ExactIncrementalPCA#

class torchdr.ExactIncrementalPCA(n_components: int = 2, device: str = 'auto', verbose: bool = False, random_state: float | None = None, **kwargs)[source]#

Bases: DRModule

Exact Incremental Principal Component Analysis.

This implementation computes the exact PCA solution by incrementally building the covariance matrix X.T @ X in batches.
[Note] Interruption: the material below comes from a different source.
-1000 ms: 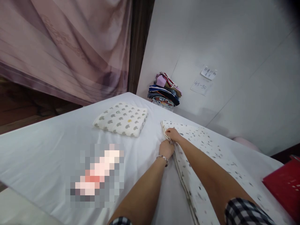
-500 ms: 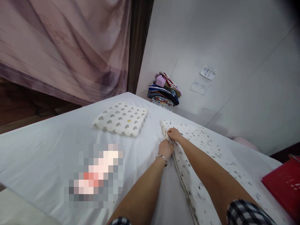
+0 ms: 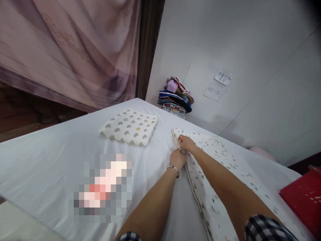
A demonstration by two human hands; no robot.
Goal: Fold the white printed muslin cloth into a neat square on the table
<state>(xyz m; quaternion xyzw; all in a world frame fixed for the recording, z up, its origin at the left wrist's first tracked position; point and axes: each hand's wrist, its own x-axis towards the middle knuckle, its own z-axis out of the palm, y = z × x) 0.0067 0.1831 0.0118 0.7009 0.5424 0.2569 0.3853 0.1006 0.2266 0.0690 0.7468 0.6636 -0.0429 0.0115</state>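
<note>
the right hand (image 3: 187,143) and, just below it, the left hand (image 3: 177,160) are closed on the layered edge of a speckled cloth (image 3: 213,143) on the white sheet (image 3: 50,147), the right forearm (image 3: 223,179) covering part. a folded patterned cloth (image 3: 129,127) and a pixelated object (image 3: 107,180) lie leftward — a clothes stack (image 3: 175,97) beyond, a red item (image 3: 304,201) rightward.
</note>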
This is memory-efficient when the number of features is small, as only the (n_features, n_features) covariance matrix needs to be stored, not the full dataset.

Unlike IncrementalPCA which uses an approximate incremental SVD algorithm, this method computes the exact PCA solution but requires two passes through the data: one to compute the mean, and one to build the covariance matrix.

Parameters:
  • n_components (int, default=2) – Number of components to keep.

  • device (str, default="auto") – Device on which the computations are performed.

  • verbose (bool, default=False) – Whether to print information during the computations.

  • random_state (float, default=None) – Random seed for reproducibility.

mean_#

Per-feature empirical mean, calculated from the training set.

Type:

torch.Tensor of shape (n_features,)

components_#

Principal axes in feature space, representing the directions of maximum variance in the data.

Type:

torch.Tensor of shape (n_components, n_features)

explained_variance_#

The amount of variance explained by each of the selected components.

Type:

torch.Tensor of shape (n_components,)

n_samples_seen_#

The number of samples processed.

Type:

int

n_features_in_#

Number of features seen during fit.

Type:

int

Notes

When to use each incremental PCA variant:

  • IncrementalPCA: Use when you need single-pass processing, can tolerate approximate results, or have high-dimensional data where storing the full covariance matrix would be prohibitive.

  • ExactIncrementalPCA: Use when you need exact PCA results, have low-dimensional data (small n_features), and can afford two passes through the data.

Examples

Using with PyTorch DataLoader for large datasets:

from torch.utils.data import DataLoader, TensorDataset
from torchdr.spectral_embedding import ExactIncrementalPCA

# Create a DataLoader for a huge dataset
dataset = TensorDataset(huge_X_tensor)
dataloader = DataLoader(dataset, batch_size=1000, shuffle=False)

# Initialize the model
pca = ExactIncrementalPCA(n_components=50, device='cuda')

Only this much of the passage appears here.